By about 2006 or 2007 we cleaned up our work and made it known that that our upcoming version would be the last fully backwards compatible NLM DTD one. We then moved the work to NISO, which released JATS 1.0 in 2012. Now the standard is at the point where if we break backwards compatibility, we would need to give a few years notice.

Many of the same people are working on JATS, BITS [an extension of JATS for books], and STS [NISO Standards Tag Suite]. Collectively, we have now made ground rules for all of those standards so as to avoid mistakes. During a 2017 presentation at JATS-Con, the JATS metamodel was presented, which includes rules for moving ahead and being strategic rather than tactical. Success has bred its own problems: we now get more requests than previously for additions and improvements. The JATS Standing Committee works to address new requirements. The JATS standard has created its own community, including the annual JATS-Con conference, the JATS email group, and the JATS4R group.

Has the NISO version of the standard been widely adopted?

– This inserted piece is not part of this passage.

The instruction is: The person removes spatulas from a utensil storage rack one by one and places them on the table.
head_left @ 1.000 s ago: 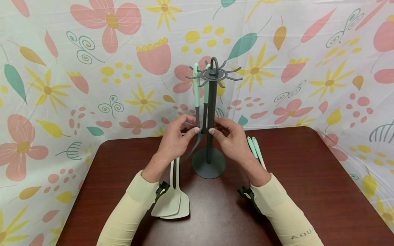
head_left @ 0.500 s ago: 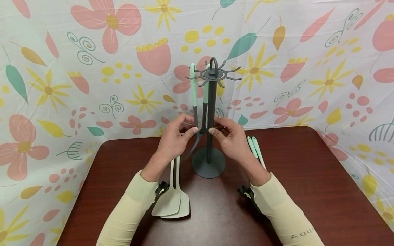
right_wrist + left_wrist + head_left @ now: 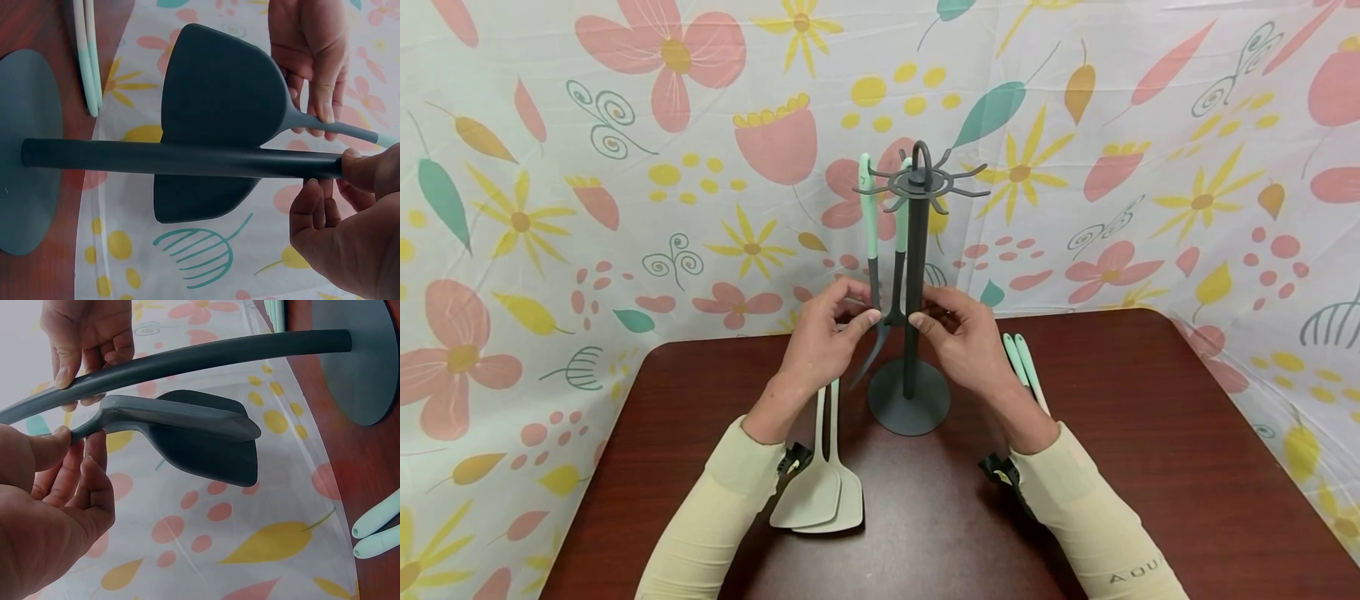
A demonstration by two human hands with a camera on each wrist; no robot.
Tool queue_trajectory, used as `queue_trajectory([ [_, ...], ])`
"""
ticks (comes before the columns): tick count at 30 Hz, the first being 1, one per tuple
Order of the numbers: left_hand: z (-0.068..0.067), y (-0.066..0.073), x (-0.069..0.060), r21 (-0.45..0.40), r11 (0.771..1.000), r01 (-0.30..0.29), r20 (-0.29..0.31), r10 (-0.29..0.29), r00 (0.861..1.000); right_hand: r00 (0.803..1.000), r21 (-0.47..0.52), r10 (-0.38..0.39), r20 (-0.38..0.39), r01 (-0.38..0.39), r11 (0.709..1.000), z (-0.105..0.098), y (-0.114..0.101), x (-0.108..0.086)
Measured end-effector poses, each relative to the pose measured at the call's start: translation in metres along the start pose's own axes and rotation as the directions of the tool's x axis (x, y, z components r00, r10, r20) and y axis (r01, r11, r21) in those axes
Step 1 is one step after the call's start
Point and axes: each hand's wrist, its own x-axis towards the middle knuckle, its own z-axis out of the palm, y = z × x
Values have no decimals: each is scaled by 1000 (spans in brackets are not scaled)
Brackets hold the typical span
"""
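Note:
My left hand point(image 3: 827, 342) pinches the dark neck of a spatula with a mint handle point(image 3: 868, 208). The handle's top overlaps a hook end of the dark utensil stand point(image 3: 913, 408); whether it hangs there I cannot tell. In the right wrist view its broad blade point(image 3: 219, 87) faces me, while the left wrist view shows it nearly edge-on. My right hand point(image 3: 966, 337) grips the stand's upright pole point(image 3: 187, 157) between thumb and fingers. A second dark spatula with a mint handle point(image 3: 902, 225) hangs close behind the pole, its blade point(image 3: 206, 456) partly hidden.
Two cream spatulas point(image 3: 808, 496) lie overlapped on the brown table point(image 3: 1150, 433), left of the stand. Mint handles point(image 3: 1026, 367) of two more utensils show beyond my right forearm. A floral cloth point(image 3: 700, 167) hangs behind the table.
The spatula in my left hand has shifted slightly left, its handle top moving outward along the hook, away from the pole. My right hand stays on the pole.

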Motion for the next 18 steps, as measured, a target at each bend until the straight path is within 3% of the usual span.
queue_trajectory([
  [18,-4,-1,-4,-34,999,9,-26,-9,1000,1000,4,-3,3,3,1000,-1,1,0],
])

There has been wide adoption of JATS in scholarly publishing. The only significant exceptions are Elsevier, Springer, and Wiley-Blackwell, as they had proprietary XML models predating JATS. But they are all able to move into and out of JATS where necessary.

JATS has been more successful than we ever imagined. In many ways, it was an accident waiting to happen. By the time the NLM DTD got out the door, people were really looking for an off-the-shelf XML standard. A large part of the market was locked out of going toward XML without such a standard.

Now the success of JATS seems like a foregone conclusion, but it wasn't always. If any single publisher had said that they were going to make what they had done freely available as a standard, people would have wondered what they had up their sleeve. But our work came out of a skunkworks project--we didn't set out to create a standard, we tried to solve a problem. When others saw that work was open, well-documented, and extensible, they chose to adopt it rather than re-invent it.

What's next?

Even though publishing in the Internet age is changing daily, the working group has decided to be retrospective, meaning that we only make changes based on established needs. In order to add something to JATS, there has to be a documented use case. We also try to be thoughtful and not act too quickly. For example, in late 2007, I returned from Japan and realized that multi-script text, like author names in Japanese articles, wasn't supported. Initially, we thought: "Stop the presses! We have no way to markup an author's name in multiple scripts." But then the working group decided that implementing this feature needed more thought as there was no simple way to add it. We decided not to squeeze this capability into NLM 3.0, but waited until the JATS 0.4 draft. The final result is a very flexible mechanism that supports more than Japanese names. But that support was critical to Japan's national commitment in 2011 that all journal articles are in JATS. Similar national commitments have come from Brazil and Mexico. So we're responding to needs, but doing it thoughtfully.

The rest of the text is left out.